═════ Entries supplied

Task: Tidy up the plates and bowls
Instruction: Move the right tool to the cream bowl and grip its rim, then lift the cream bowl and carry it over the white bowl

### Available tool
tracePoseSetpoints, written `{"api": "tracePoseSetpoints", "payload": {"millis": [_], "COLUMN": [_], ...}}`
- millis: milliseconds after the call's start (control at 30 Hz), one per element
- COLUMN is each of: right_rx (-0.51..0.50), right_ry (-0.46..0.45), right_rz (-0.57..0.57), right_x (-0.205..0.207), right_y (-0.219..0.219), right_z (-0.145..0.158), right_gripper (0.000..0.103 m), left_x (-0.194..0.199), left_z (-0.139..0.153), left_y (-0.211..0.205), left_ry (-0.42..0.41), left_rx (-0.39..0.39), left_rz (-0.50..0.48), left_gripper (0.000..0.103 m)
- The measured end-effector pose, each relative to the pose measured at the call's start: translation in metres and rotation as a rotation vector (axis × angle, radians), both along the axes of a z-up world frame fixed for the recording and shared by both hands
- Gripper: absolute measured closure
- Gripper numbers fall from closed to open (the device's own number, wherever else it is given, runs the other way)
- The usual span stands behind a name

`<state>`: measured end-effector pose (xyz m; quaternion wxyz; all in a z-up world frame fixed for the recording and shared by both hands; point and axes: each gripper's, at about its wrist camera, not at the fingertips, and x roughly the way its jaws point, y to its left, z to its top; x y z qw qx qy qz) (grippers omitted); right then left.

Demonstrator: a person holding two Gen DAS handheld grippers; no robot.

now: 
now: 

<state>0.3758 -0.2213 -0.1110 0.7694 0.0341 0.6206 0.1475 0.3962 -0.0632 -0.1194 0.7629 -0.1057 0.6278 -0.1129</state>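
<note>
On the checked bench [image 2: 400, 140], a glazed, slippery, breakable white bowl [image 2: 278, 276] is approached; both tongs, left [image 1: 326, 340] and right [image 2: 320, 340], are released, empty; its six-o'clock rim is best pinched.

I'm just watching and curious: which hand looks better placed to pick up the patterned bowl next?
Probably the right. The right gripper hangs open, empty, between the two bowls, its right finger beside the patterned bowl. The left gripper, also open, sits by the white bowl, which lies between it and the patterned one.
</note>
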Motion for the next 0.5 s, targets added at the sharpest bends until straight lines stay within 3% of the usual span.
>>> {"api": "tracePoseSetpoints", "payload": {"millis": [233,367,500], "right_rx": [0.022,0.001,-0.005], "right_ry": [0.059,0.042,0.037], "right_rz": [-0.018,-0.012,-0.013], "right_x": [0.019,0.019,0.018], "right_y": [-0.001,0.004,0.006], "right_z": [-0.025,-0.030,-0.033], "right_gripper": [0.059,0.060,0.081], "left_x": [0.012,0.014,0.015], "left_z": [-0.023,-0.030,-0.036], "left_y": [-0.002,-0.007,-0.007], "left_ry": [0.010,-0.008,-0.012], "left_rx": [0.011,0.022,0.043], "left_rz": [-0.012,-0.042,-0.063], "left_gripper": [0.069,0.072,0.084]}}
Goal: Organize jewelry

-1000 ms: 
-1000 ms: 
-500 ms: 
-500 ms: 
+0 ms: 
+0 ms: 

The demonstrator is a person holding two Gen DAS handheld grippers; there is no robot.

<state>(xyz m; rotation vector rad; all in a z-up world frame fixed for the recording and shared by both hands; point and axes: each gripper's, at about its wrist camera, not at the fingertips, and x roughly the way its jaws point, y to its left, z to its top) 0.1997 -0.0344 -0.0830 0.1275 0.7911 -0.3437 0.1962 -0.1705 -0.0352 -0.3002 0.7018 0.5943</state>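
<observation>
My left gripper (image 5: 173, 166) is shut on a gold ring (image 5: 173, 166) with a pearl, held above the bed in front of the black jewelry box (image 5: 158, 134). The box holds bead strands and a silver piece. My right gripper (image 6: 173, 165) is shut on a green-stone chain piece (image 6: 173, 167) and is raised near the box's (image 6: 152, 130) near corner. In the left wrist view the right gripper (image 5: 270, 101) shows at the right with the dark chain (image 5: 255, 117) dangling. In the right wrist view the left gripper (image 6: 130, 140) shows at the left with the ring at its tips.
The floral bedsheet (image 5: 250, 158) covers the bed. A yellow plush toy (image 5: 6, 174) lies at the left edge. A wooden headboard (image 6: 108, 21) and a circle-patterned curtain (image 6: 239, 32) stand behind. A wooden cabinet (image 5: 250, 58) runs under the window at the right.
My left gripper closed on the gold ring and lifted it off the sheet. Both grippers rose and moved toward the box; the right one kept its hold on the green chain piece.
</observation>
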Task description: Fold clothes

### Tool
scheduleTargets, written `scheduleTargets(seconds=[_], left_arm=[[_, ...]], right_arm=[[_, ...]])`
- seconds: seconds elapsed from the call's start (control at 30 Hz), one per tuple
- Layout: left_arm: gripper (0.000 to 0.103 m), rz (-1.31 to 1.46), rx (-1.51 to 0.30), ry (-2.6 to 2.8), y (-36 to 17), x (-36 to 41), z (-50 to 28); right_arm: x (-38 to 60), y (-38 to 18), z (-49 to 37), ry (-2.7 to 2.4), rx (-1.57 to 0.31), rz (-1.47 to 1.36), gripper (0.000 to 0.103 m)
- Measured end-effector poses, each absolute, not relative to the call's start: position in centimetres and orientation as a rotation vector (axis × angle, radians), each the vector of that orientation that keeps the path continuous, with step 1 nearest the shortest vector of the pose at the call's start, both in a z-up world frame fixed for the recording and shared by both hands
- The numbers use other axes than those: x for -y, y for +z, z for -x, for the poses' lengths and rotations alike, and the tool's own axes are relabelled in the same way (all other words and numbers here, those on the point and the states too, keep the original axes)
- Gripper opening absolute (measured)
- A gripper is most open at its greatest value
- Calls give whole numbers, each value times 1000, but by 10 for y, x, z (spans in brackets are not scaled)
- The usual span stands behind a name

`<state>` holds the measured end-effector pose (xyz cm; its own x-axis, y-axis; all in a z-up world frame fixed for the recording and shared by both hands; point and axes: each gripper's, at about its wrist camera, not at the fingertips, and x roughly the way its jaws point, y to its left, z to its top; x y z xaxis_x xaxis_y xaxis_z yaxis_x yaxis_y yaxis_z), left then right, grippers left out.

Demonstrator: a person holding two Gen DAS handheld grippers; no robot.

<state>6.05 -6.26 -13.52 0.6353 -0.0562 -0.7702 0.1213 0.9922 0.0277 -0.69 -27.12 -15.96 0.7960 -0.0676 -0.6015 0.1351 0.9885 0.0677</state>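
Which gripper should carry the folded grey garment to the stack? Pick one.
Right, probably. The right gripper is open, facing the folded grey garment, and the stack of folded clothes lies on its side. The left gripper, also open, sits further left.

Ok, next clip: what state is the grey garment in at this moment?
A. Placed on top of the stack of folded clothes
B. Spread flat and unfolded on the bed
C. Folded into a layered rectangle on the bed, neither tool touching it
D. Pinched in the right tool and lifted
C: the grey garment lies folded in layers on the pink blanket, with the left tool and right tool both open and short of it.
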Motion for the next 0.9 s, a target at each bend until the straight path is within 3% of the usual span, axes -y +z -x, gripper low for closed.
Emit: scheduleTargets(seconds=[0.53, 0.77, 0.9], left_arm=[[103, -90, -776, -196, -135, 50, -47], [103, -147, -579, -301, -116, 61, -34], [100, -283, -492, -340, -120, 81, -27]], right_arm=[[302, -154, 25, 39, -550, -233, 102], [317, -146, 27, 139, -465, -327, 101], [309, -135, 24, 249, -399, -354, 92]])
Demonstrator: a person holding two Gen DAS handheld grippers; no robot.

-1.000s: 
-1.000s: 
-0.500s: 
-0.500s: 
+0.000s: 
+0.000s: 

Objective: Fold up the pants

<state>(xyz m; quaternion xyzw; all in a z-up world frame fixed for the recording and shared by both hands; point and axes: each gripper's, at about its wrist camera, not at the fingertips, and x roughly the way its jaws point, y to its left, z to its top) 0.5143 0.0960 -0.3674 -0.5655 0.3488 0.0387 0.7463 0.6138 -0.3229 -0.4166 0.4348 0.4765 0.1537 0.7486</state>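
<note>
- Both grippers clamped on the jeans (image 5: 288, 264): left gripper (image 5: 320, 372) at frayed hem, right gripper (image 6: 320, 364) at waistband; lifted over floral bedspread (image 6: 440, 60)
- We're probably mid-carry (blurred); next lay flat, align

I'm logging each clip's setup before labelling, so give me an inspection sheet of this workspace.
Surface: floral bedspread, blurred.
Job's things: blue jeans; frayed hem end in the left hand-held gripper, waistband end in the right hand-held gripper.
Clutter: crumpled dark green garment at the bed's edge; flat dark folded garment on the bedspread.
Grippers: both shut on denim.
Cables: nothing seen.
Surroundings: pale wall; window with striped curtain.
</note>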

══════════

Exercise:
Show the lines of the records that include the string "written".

Exercise result:
tracePoseSetpoints, written `{"api": "tracePoseSetpoints", "payload": {"millis": [_], "COLUMN": [_], ...}}`
scheduleTargets, written `scheduleTargets(seconds=[_], left_arm=[[_, ...]], right_arm=[[_, ...]])`

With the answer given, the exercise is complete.